Schon 18 Jahre alt? (Steuer)-Pech für die geschiedenen Eltern.
Schon 18 Jahre alt? (Steuer)-Pech für die geschiedenen Eltern.

Geschiedene Väter – in geringerem Ausmass auch geschiedene Mütter – kennen das Problem: Sie zahlen für ihre Kinder tüchtig Alimente. Ein kleiner Wermutstropfen: Die Beträge können vom steuerbaren Einkommen in Abzug gebracht werden. Dann plötzlich der Hammerschlag: Haben Tochter und Sohn das 18. Altersjahr erreicht, können die Unterstützungsbeiträge nicht mehr abgezogen werden.
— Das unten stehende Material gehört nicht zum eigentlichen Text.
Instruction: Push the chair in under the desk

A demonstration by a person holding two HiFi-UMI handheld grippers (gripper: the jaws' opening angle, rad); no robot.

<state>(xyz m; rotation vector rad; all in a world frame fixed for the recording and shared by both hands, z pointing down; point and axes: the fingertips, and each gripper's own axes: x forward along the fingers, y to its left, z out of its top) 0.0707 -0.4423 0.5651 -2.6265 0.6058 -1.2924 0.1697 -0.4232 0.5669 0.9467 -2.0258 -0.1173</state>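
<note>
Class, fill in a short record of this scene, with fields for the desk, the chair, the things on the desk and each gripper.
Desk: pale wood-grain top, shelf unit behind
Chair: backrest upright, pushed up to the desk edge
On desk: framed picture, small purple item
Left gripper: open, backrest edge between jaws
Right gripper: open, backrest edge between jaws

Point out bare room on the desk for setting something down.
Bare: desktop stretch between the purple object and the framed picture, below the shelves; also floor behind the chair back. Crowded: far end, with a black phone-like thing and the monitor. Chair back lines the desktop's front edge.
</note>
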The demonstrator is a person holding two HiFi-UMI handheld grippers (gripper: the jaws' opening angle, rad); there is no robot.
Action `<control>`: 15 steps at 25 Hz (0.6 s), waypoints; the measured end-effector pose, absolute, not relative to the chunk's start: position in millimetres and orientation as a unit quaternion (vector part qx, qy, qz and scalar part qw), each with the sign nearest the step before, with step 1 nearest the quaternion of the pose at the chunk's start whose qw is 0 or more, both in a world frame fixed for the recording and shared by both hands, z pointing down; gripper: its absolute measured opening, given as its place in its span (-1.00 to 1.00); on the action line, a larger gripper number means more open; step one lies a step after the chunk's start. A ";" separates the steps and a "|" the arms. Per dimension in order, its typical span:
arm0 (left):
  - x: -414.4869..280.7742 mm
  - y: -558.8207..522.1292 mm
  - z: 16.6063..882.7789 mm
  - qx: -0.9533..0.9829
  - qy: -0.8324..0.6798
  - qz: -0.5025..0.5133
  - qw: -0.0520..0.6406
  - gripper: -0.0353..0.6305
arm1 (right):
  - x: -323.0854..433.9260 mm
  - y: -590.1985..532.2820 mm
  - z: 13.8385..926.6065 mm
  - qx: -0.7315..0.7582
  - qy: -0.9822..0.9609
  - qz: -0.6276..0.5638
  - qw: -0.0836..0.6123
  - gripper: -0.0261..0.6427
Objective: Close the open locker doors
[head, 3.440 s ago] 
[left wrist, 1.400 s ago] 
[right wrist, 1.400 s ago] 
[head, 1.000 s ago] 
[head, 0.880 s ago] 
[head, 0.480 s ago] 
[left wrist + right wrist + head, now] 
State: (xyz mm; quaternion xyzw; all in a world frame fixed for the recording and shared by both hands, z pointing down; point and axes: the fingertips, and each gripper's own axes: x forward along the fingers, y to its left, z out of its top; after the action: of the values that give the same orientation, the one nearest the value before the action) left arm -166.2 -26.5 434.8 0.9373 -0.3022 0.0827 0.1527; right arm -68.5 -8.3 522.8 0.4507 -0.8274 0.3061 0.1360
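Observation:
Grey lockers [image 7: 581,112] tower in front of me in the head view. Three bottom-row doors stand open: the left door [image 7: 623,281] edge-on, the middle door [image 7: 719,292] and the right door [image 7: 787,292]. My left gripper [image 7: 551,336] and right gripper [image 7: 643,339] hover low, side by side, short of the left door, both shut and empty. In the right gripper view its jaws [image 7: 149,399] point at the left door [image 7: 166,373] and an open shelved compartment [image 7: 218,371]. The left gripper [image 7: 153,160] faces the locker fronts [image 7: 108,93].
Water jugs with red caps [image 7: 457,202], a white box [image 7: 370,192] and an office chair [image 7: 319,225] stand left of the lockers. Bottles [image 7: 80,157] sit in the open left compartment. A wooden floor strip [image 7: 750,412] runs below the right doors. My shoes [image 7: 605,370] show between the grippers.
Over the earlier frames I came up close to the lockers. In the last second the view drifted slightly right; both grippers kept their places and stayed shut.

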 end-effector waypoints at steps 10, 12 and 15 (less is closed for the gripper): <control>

Die Begründung der Steuerjuristen: Man kann nur Beiträge vom steuerbaren Einkommen abziehen, wenn die Gegenseite die Beiträge als Einkommen versteuert. In der Tat muss der andere Elternteil die Alimente des unmündigen Kindes als Einkommen versteuern. Ab Alter 18 muss aber das volljährige Kind das Einkommen selber versteuern. Logisch wäre es nun, der Teenager würde die Kinderalimente als Einkommen versteuern, wie er die anderen Einkünfte ebenfalls zu versteuern hat. Dumm nur, dass Alimente steuerjuristisch nicht als Einkommen gelten, sondern als «familienrechtliche Unterstützungsleistungen». Deshalb muss der Jugendliche die Alimente nicht versteuern; und deshalb kann der zahlende Elternteil die Alimente auch nicht mehr vom steuerbaren Einkommen in Abzug bringen, sobald das Kind volljährig ist.

 

Der Gesetzgeber will unterstützte Personen nicht besteuern, weil das im Ergebnis die Unterstützung vermindern würde. Dies könnte sich aber auch mal ändern. Eine noch hängige Standesinitiative des Kantons Bern verlangt nämlich, Sozialhilfeleistungen als steuerbares Einkommen zu behandeln. Wird diese Standesinitiative dereinst gutgeheissen, liesse sich auch die Besteuerung von Alimenten bei volljährigen Kindern rechtfertigen.

 

Die geschiedenen Väter und Mütter, die das jetzt lesen, werden sich darüber nur mässig freuen: Bis die Neuerung in Kraft ist, werden ihre Söhne und Töchter wegen ihres fortgeschrittenen Alters keine Unterstützung mehr benötigen. Sie werden höchstens welche bezahlen – für ihre betagten Väter und Mütter.